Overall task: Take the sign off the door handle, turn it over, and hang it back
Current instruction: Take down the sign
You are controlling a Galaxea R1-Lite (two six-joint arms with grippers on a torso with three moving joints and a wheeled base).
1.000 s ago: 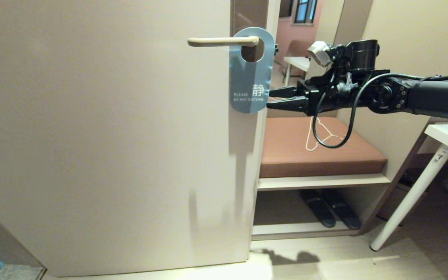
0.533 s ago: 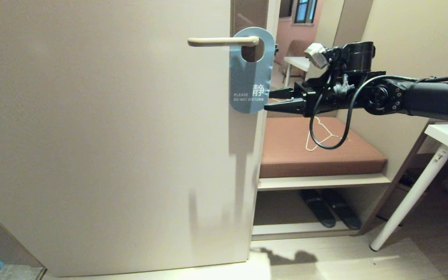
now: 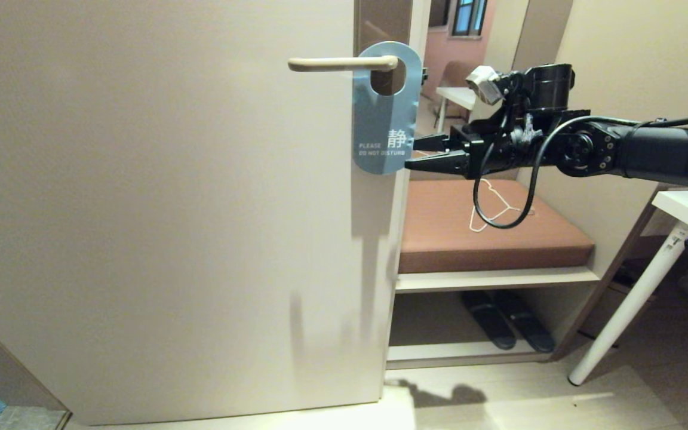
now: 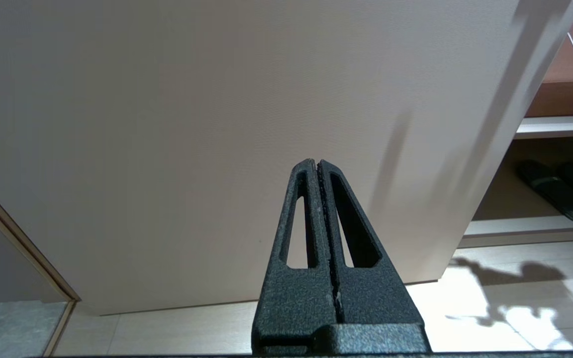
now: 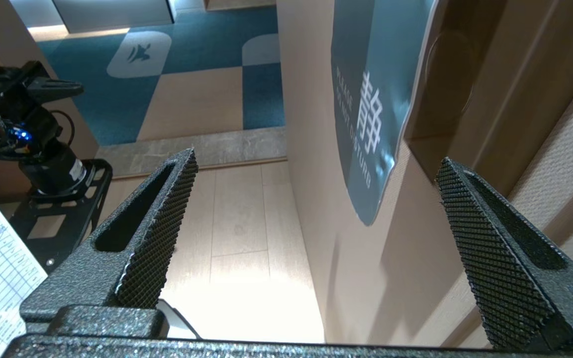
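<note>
On the door handle [image 3: 341, 63], the sign [image 3: 384, 113], blue face out; right gripper [image 3: 417, 153] jaws wide beside it.

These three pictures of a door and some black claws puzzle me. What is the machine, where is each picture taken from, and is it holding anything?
It is a robot with two arms, each ending in a two-fingered gripper. The wide picture comes from a camera on its head. It shows a blue sign reading "PLEASE DO NOT DISTURB", hung by its round hole on the cream door handle. The black arm reaching in from the right carries the right gripper, which sits just beside the sign's lower edge.

The other two pictures come from cameras on the wrists, looking out past the fingers. In the right wrist view the right gripper's fingers stand wide apart with the sign ahead between them, so nothing is held. In the left wrist view the left gripper is shut, empty, and pointed at the bare door.

Past the door are a brown bench with a white wire hanger and dark slippers underneath.
</note>
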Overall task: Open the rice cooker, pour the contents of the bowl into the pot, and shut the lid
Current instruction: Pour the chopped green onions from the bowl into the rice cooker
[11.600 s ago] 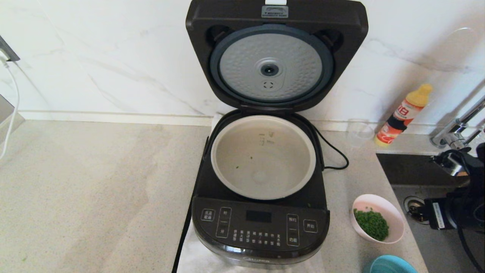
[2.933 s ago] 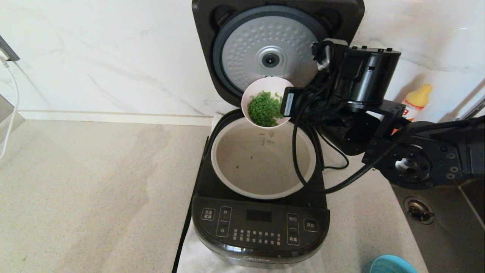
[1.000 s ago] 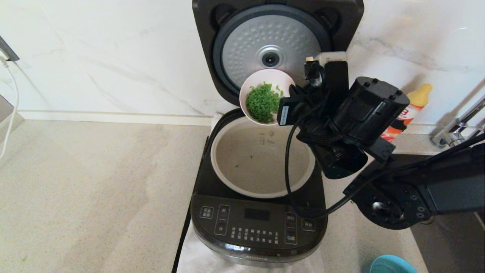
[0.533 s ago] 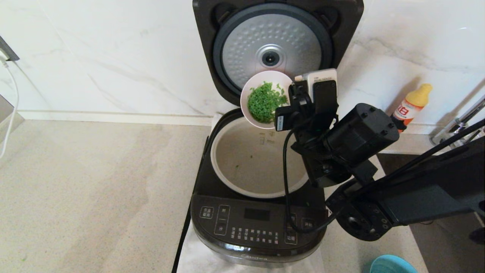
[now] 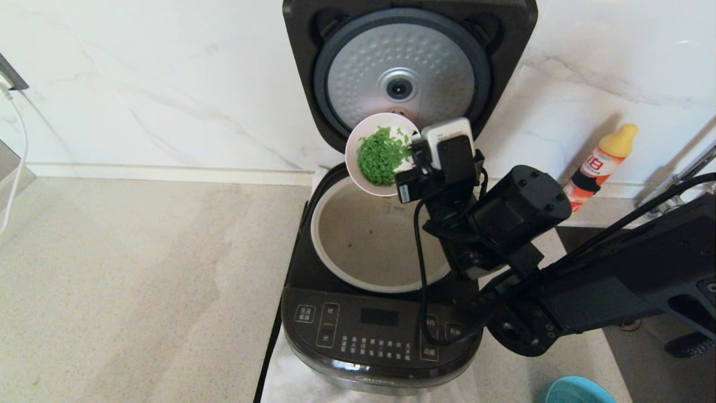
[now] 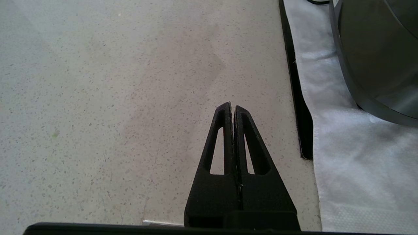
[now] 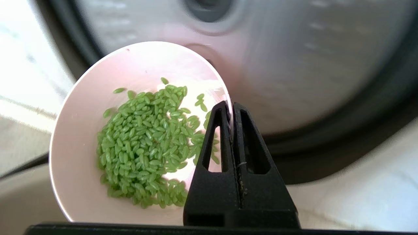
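Pink bowl [image 5: 380,154] of green grains [image 7: 147,147], tilted, hangs over the far rim of the pot [image 5: 347,257] inside the cooker [image 5: 380,330], lid [image 5: 408,73] upright; right gripper [image 7: 231,107] pinches its rim. Left gripper [image 6: 232,107], fingers together, hovers over the counter [image 6: 98,81].

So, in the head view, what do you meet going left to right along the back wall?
white cable → lid of the open rice cooker → orange bottle → faucet.
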Robot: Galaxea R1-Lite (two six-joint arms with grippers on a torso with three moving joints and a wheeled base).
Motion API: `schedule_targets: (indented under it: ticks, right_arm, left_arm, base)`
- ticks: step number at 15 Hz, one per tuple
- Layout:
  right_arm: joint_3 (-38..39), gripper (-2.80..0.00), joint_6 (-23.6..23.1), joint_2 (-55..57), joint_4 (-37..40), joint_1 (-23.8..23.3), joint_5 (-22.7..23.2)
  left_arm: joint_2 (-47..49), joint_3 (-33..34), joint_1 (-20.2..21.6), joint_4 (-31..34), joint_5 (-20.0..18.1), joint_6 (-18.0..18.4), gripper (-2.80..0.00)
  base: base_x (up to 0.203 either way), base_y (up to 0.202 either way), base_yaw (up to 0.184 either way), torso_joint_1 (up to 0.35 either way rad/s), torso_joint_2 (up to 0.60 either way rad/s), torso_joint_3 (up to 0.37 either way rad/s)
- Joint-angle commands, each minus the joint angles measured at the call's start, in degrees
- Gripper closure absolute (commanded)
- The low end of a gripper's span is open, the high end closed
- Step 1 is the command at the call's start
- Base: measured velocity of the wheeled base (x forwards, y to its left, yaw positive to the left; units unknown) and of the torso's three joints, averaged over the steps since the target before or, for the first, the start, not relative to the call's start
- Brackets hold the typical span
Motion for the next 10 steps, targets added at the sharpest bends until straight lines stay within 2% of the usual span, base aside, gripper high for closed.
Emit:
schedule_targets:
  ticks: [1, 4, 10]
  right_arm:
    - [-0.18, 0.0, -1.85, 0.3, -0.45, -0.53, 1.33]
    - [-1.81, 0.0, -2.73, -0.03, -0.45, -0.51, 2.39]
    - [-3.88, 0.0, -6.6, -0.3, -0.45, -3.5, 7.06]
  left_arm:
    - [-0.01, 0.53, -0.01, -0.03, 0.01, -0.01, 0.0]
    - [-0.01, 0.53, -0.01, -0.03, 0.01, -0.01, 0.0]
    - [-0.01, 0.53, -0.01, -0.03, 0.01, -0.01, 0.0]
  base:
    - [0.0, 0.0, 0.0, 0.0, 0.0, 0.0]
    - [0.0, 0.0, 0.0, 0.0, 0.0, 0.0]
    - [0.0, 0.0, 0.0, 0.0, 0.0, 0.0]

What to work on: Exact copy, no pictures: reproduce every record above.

Your response:
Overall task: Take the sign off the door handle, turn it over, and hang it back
Current instruction: Take down the sign
You are controlling a Galaxea R1-Lite (two six-joint arms with grippers on a torso with three moving joints and a wheeled base).
1.000 s ago: 
0.533 s ago: 
now: 
now: 
now: 
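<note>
On the door handle [image 3: 341, 63], the sign [image 3: 384, 113], blue face out; right gripper [image 3: 417, 153] jaws wide beside it.

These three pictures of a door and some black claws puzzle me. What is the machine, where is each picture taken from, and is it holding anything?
It is a robot with two arms, each ending in a two-fingered gripper. The wide picture comes from a camera on its head. It shows a blue sign reading "PLEASE DO NOT DISTURB", hung by its round hole on the cream door handle. The black arm reaching in from the right carries the right gripper, which sits just beside the sign's lower edge.

The other two pictures come from cameras on the wrists, looking out past the fingers. In the right wrist view the right gripper's fingers stand wide apart with the sign ahead between them, so nothing is held. In the left wrist view the left gripper is shut, empty, and pointed at the bare door.

Past the door are a brown bench with a white wire hanger and dark slippers underneath.
</note>
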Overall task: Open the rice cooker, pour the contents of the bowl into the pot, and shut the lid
Current instruction: Pour the chopped green onions from the bowl into the rice cooker
[11.600 s ago] 
[2.933 s ago] 
[1.000 s ago] 
[0.533 s ago] 
[now] 
[now] 
[now] 
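Pink bowl [image 5: 380,154] of green grains [image 7: 147,147], tilted, hangs over the far rim of the pot [image 5: 347,257] inside the cooker [image 5: 380,330], lid [image 5: 408,73] upright; right gripper [image 7: 231,107] pinches its rim. Left gripper [image 6: 232,107], fingers together, hovers over the counter [image 6: 98,81].

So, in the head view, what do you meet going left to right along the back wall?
white cable → lid of the open rice cooker → orange bottle → faucet.
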Robot: Galaxea R1-Lite (two six-joint arms with grippers on a torso with three moving joints and a wheeled base).
Motion API: `schedule_targets: (indented under it: ticks, right_arm, left_arm, base)`
- ticks: step number at 15 Hz, one per tuple
- Layout:
  right_arm: joint_3 (-38..39), gripper (-2.80..0.00), joint_6 (-23.6..23.1), joint_2 (-55..57), joint_4 (-37..40), joint_1 (-23.8..23.3), joint_5 (-22.7..23.2)
  left_arm: joint_2 (-47..49), joint_3 (-33..34), joint_1 (-20.2..21.6), joint_4 (-31..34), joint_5 (-20.0..18.1), joint_6 (-18.0..18.4), gripper (-2.80..0.00)
  base: base_x (up to 0.203 either way), base_y (up to 0.202 either way), base_yaw (up to 0.184 either way), torso_joint_1 (up to 0.35 either way rad/s), torso_joint_2 (up to 0.60 either way rad/s), torso_joint_3 (up to 0.37 either way rad/s)
- Joint-angle commands, each minus the joint angles measured at the call's start, in degrees
- Gripper closure absolute (commanded)
- The low end of a gripper's span is open, the high end closed
- Step 1 is the command at the call's start
- Base: measured velocity of the wheeled base (x forwards, y to its left, yaw positive to the left; units unknown) and of the torso's three joints, averaged over the steps since the target before or, for the first, the start, not relative to the call's start
- Brackets hold the typical span
Motion for the next 10 steps, targets added at the sharpest bends until straight lines stay within 2% of the usual span, base aside, gripper high for closed.
Emit:
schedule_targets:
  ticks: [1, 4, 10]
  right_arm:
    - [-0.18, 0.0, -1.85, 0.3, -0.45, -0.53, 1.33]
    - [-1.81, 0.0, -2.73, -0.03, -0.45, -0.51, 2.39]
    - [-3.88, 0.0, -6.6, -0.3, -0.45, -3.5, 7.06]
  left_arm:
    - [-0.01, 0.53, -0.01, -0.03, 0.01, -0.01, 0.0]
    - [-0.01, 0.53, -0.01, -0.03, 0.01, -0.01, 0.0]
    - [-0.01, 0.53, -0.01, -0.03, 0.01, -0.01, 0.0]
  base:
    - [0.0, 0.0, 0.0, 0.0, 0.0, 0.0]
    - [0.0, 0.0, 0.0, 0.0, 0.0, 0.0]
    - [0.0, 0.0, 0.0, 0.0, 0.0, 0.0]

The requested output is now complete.